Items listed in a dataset
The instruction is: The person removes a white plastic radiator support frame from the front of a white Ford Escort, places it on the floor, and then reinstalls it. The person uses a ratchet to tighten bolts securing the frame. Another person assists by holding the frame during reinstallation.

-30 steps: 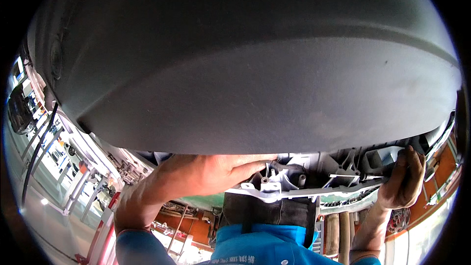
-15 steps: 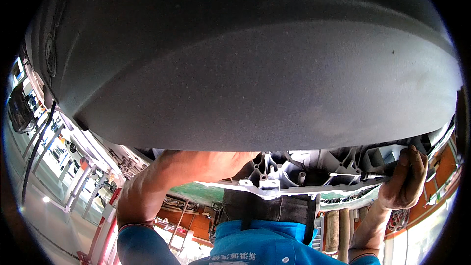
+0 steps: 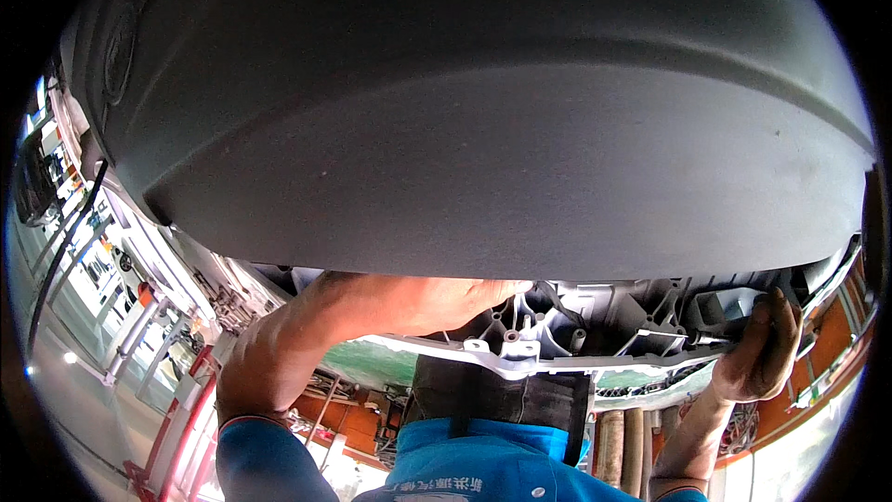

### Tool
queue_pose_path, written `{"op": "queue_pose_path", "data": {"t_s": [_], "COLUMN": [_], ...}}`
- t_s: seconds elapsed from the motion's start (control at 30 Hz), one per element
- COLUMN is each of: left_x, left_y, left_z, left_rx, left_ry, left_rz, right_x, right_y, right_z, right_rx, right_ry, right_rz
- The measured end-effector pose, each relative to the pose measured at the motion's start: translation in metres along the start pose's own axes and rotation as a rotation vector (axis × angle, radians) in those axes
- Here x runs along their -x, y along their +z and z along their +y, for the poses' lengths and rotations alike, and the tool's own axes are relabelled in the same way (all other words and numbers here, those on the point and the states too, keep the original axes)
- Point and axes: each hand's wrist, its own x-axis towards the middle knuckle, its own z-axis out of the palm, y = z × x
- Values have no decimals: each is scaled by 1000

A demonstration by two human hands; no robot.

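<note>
Overhead, a big grey panel fills the upper frame; it looks bulky but light and stiff. Below it, right hand fingers curl on a ribbed metal casting, rigid, heavy. Left hand reaches behind; fingers hidden.

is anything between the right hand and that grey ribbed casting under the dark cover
Nothing visible. The right hand already touches the right end of the grey ribbed casting, and the left hand reaches up behind the dark cover, its fingers hidden.
</note>
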Motion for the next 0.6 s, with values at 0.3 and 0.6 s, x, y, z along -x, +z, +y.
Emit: {"op": "queue_pose_path", "data": {"t_s": [0.3, 0.6], "left_x": [-8, -23], "left_y": [-10, -27], "left_z": [8, 7], "left_rx": [25, -12], "left_ry": [-7, -153], "left_rz": [-24, -565], "right_x": [1, 1], "right_y": [5, 4], "right_z": [-5, -1], "right_rx": [-10, -19], "right_ry": [38, 12], "right_rz": [38, 27]}}
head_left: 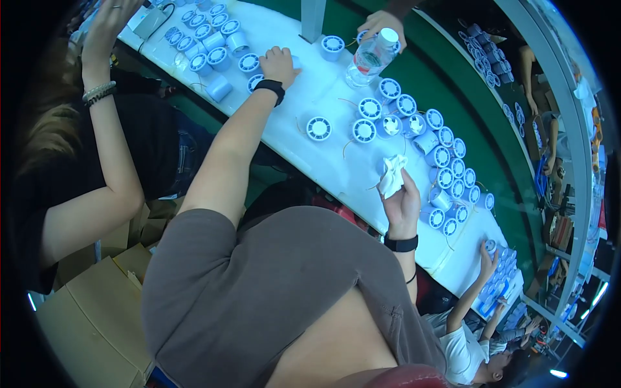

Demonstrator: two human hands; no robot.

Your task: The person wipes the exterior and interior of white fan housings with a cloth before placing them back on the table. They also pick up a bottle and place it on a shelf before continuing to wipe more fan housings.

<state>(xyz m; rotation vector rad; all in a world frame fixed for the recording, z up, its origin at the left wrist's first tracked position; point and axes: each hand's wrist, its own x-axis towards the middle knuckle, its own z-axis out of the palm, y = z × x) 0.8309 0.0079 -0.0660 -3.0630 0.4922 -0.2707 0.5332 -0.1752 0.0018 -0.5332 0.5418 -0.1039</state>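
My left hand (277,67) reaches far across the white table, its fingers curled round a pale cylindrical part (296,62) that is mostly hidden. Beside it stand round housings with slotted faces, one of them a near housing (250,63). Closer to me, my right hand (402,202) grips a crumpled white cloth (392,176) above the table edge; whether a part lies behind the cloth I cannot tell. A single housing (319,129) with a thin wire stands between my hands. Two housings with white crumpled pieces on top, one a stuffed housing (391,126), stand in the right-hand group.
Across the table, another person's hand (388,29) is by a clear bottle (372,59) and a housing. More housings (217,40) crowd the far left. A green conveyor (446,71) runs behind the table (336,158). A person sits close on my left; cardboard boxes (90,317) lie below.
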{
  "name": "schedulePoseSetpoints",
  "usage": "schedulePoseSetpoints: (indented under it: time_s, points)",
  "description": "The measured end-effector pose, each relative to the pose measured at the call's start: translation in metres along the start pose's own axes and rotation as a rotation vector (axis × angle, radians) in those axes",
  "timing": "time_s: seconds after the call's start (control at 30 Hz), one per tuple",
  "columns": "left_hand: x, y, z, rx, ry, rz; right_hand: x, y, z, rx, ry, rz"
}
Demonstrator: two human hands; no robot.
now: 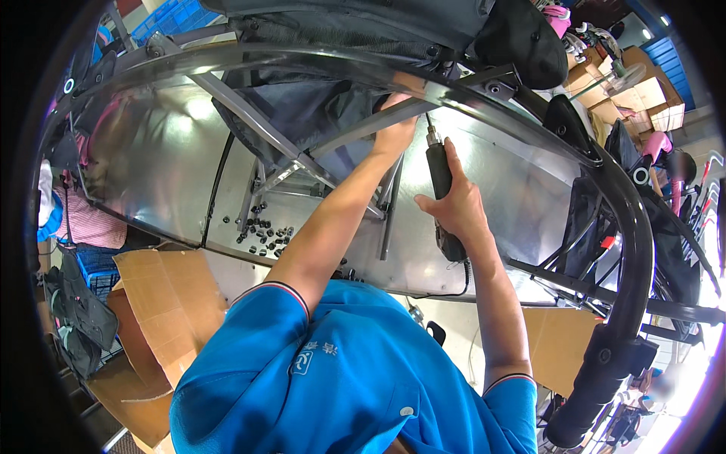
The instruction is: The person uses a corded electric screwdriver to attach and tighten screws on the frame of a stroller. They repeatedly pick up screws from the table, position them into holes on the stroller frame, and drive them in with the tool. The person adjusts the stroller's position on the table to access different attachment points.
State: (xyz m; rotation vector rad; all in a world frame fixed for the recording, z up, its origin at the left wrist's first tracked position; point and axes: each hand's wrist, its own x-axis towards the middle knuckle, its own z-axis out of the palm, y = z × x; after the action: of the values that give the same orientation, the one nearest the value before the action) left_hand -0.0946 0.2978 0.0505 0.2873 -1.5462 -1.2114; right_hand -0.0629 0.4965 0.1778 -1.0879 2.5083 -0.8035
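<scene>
A grey tubular frame (261, 130) with dark fabric (291, 102), much like a stroller's, stands on a shiny metal worktop (514, 193). My left hand (397, 132) reaches in among the tubes at the far side. Its fingers are bent and partly hidden behind a tube, so what they grip does not show. In my right hand (457, 204) is a black electric screwdriver (439, 170), held upright with the index finger along its body and the thumb out to the left. Its bit points away from me at the frame's joint, beside my left hand; whether it touches a screw I cannot tell.
Several small black caps (265, 233) lie loose on the worktop left of my forearm. A thick black curved tube (635, 234) arches along the right side. Open cardboard boxes (170, 303) stand at the near left. The screwdriver's cord (466, 280) hangs near the worktop's front edge.
</scene>
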Motion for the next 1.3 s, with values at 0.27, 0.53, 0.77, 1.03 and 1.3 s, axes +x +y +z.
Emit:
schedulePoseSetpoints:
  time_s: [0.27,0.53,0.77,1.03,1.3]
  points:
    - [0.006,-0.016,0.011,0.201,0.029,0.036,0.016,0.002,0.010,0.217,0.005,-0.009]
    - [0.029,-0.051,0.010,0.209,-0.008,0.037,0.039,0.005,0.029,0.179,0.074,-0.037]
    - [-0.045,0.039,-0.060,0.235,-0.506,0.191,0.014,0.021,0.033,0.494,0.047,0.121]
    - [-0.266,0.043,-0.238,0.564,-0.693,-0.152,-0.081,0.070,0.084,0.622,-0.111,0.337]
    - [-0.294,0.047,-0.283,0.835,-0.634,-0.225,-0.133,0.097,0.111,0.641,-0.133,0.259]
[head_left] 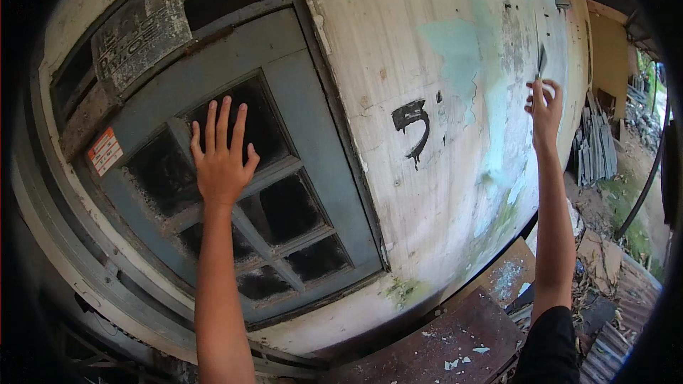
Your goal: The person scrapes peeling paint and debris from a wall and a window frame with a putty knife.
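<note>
My left hand (222,163) is raised with its fingers spread, over the dark panes of a grey-framed window (281,107). It holds nothing and appears to rest flat on the frame and glass. Higher and to the right, my right hand (545,115) grips a putty knife (543,62) by its handle, the thin metal blade pointing up. That blade is close against the wall (398,50), whose pale paint is peeling around turquoise patches; whether it touches cannot be made out. A dripping black painted mark (414,131) lies on the wall between my hands.
Brown boards (455,334) strewn with paint flakes lie below the wall. At right are stacked grey slats (594,146), corrugated sheets (612,348) and debris. A worn sign (142,35) and an orange-and-white label (105,151) are at the window's upper left.
</note>
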Available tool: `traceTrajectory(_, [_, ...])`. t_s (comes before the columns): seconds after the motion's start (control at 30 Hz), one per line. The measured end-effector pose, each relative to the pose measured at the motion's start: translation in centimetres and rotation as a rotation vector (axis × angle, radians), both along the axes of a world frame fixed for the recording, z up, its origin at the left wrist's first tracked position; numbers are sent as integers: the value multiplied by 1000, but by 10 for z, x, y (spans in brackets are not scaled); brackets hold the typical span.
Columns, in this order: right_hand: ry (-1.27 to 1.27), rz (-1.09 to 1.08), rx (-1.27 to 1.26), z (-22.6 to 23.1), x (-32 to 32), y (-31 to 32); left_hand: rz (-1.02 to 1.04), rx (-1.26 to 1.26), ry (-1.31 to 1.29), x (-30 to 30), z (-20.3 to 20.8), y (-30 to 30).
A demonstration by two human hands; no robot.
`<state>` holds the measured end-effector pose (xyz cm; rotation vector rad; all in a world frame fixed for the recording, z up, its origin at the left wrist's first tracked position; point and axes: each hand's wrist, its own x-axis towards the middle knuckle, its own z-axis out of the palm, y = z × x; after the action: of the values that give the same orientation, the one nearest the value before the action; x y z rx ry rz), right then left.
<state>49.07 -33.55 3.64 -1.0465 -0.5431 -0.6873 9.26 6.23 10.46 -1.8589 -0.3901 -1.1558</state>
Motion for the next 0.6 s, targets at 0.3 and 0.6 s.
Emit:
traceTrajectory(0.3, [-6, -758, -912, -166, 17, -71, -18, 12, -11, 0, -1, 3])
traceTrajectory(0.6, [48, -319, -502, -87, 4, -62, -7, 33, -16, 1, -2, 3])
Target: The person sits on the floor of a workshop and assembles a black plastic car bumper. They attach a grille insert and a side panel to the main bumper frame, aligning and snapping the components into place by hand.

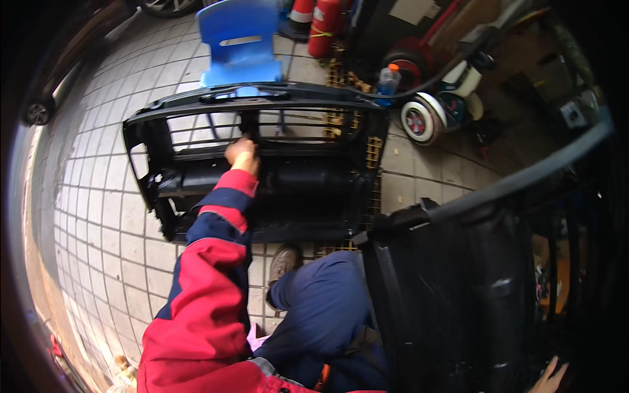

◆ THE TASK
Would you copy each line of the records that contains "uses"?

◆ ANSWER BOX
The instruction is: The person removes a white plastic radiator support frame from the front of a white Ford Escort, places it on the floor, and then reinstalls it. The person uses a ratchet to tighten bolts securing the frame. Another person assists by holding the frame during reinstallation.
The instruction is: The person uses a corded electric screwdriver to attach and tighten screws on the frame of a stroller. They repeatedly pick up screws from the table, position them into holes on the stroller frame, and drive them in with the tool. The person adjusts the stroller's position on the table to access different attachment points.

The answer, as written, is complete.